Jared takes his clothes from the pack and shakes the wrinkles out, laying each piece carefully on the grass. Jensen watches as he transforms, a shivering, shimmering switch from dragon to man. He drinks in the sight of Jared’s bare body. Vivid scraps of memory of their earlier encounter flash through his mind, and Jensen realizes he did not get the chance to really see Jared, to sample and savor all his parts, the way Jared had partaken of him. The thought sends a flush of heat through him, and he hastily wrenches his mind back to the task at hand.

Fortunately for him, Jared is practiced at dressing quickly and has already donned trousers, shirt, waistcoat, and a simple cravat. The clothes are neither too rich nor too poor; he looks just like a merchant or a journeyman from some guild. An excellent disguise for getting into Grandcoup unremarked.

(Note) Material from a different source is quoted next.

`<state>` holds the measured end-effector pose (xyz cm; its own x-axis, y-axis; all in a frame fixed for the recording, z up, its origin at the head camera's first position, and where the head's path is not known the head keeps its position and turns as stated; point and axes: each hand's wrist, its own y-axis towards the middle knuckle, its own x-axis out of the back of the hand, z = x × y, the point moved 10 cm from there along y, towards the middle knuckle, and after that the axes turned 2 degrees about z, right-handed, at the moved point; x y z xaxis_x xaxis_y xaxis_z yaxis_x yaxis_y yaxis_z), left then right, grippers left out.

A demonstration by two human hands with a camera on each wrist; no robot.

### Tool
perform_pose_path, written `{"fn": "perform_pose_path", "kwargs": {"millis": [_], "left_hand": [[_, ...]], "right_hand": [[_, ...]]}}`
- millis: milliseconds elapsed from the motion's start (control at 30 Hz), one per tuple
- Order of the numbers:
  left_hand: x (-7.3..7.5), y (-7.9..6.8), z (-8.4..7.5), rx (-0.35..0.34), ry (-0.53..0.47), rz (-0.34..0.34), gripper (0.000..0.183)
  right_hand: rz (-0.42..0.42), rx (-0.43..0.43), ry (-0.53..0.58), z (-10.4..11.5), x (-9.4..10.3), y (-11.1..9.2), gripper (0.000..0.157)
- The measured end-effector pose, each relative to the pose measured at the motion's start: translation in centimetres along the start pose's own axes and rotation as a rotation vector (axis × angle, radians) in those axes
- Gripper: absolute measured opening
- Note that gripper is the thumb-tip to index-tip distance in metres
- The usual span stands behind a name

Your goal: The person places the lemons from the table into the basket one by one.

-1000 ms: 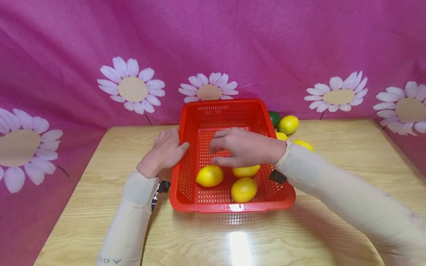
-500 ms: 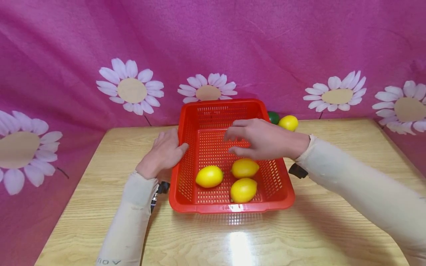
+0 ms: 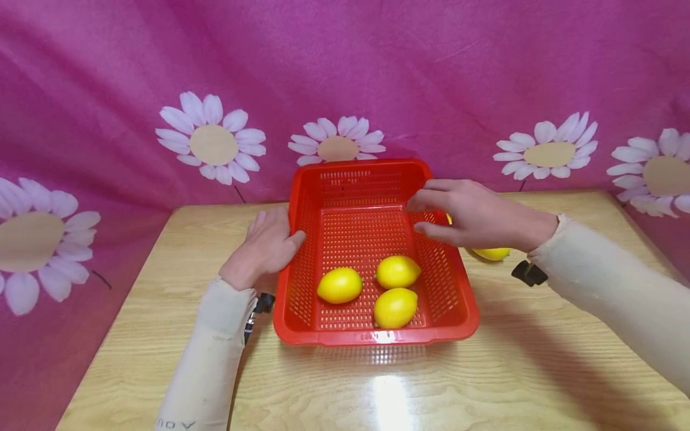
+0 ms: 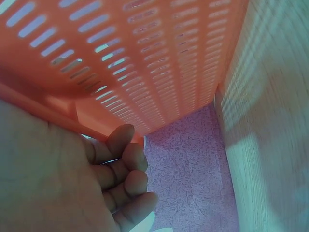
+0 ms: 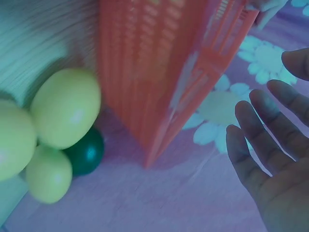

Jensen glances down at his own court uniform, which is just the opposite: both too opulent and too worn. Also, he knows he’s still gaunt from his illness and recovery, and probably green at the gills from that hideous flight. So much for Handsome Jen, he snorts to himself.

He raises his eyes in the direction Jared had indicated the City lay. “Let’s hope we run into a loyal regiment of the Heir’s soon, so I can get some fresh clothes.”

“I think you look very nice,” Jared says earnestly. But he holds up a cloak that was also in the pack and drapes it over Jensen’s shoulders, hiding his finery.

Jensen tosses him a sardonic smile and starts out toward the road.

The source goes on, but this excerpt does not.